• Problem description: Line by line, copy the listing below exactly.

***** Data provided *****

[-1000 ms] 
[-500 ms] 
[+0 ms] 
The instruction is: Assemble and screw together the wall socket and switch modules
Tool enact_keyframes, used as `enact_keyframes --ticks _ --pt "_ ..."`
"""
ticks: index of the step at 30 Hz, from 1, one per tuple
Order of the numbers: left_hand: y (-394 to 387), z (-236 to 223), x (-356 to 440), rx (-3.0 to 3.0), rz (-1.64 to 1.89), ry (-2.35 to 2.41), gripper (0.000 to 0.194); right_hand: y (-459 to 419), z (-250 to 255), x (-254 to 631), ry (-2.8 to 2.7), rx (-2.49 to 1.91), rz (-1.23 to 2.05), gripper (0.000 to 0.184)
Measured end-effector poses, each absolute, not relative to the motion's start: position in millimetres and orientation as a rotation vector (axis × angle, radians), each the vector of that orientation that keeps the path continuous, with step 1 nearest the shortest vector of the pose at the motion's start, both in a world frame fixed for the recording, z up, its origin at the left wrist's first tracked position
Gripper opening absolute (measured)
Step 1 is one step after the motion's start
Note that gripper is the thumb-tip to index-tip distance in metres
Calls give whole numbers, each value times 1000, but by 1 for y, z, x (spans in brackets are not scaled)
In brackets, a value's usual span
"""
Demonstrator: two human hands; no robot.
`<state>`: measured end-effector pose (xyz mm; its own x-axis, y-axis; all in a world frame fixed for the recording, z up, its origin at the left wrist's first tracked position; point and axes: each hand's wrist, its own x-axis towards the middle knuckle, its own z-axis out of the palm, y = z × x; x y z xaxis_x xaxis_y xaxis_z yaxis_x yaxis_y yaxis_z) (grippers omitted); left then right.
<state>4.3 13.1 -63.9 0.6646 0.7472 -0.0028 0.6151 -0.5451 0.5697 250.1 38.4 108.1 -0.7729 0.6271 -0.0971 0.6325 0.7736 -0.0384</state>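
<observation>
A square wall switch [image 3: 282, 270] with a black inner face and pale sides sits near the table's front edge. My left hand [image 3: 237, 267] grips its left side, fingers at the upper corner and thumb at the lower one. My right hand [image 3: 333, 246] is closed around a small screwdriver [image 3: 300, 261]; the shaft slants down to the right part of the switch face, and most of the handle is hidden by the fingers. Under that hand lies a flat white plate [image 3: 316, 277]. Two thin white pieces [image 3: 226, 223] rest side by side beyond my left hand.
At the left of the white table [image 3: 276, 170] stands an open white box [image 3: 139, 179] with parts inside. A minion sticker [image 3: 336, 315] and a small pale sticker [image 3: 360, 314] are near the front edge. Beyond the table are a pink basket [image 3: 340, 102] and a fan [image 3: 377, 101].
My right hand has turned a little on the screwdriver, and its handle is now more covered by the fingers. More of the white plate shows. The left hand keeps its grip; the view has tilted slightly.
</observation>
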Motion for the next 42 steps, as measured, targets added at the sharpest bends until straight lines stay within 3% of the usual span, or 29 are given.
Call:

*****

• Solution for this exercise:
[-1000 ms] 
[-500 ms] 
[+0 ms] 
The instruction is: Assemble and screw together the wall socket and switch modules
Tool enact_keyframes, used as `enact_keyframes --ticks _ --pt "_ ..."`
"""
ticks: index of the step at 30 Hz, from 1, one per tuple
Order of the numbers: left_hand: y (-394 to 387), z (-236 to 223), x (-356 to 440), rx (-3.0 to 3.0), rz (-1.64 to 1.89), ry (-2.35 to 2.41), gripper (0.000 to 0.194); right_hand: y (-459 to 419), z (-250 to 255), x (-254 to 631), ry (-2.8 to 2.7), rx (-2.49 to 1.91), rz (-1.23 to 2.05), gripper (0.000 to 0.184)
Measured end-effector poses, each absolute, not relative to the motion's start: position in millimetres and orientation as a rotation vector (axis × angle, radians), each the vector of that orientation that keeps the path continuous, with step 1 nearest the shortest vector of the pose at the motion's start, both in a world frame fixed for the recording, z up, its origin at the left wrist's first tracked position
Gripper opening absolute (measured)
Step 1 is one step after the motion's start
Note that gripper is the thumb-tip to index-tip distance in metres
Calls give whole numbers, each value times 1000, but by 1 for y, z, x (spans in brackets are not scaled)
In brackets, a value's usual span
"""
Demonstrator: two human hands; no robot.
`<state>`: measured end-effector pose (xyz mm; its own x-axis, y-axis; all in a world frame fixed for the recording, z up, its origin at the left wrist's first tracked position; point and axes: each hand's wrist, its own x-axis towards the middle knuckle, its own z-axis out of the palm, y = z × x; x y z xaxis_x xaxis_y xaxis_z yaxis_x yaxis_y yaxis_z) (grippers omitted); left then right.
<state>4.3 13.1 -63.9 0.6646 0.7472 -0.0028 0.6151 -0.5451 0.5697 250.1 38.4 108.1 -0.7729 0.6271 -0.0971 0.6325 0.7736 -0.0384</state>
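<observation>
A square wall switch [image 3: 282, 270] with a black inner face and pale sides sits near the table's front edge. My left hand [image 3: 237, 267] grips its left side, fingers at the upper corner and thumb at the lower one. My right hand [image 3: 333, 246] is closed around a small screwdriver [image 3: 300, 261]; the shaft slants down to the right part of the switch face, and most of the handle is hidden by the fingers. Under that hand lies a flat white plate [image 3: 316, 277]. Two thin white pieces [image 3: 226, 223] rest side by side beyond my left hand.
At the left of the white table [image 3: 276, 170] stands an open white box [image 3: 139, 179] with parts inside. A minion sticker [image 3: 336, 315] and a small pale sticker [image 3: 360, 314] are near the front edge. Beyond the table are a pink basket [image 3: 340, 102] and a fan [image 3: 377, 101].
My right hand has turned a little on the screwdriver, and its handle is now more covered by the fingers. More of the white plate shows. The left hand keeps its grip; the view has tilted slightly.
</observation>
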Motion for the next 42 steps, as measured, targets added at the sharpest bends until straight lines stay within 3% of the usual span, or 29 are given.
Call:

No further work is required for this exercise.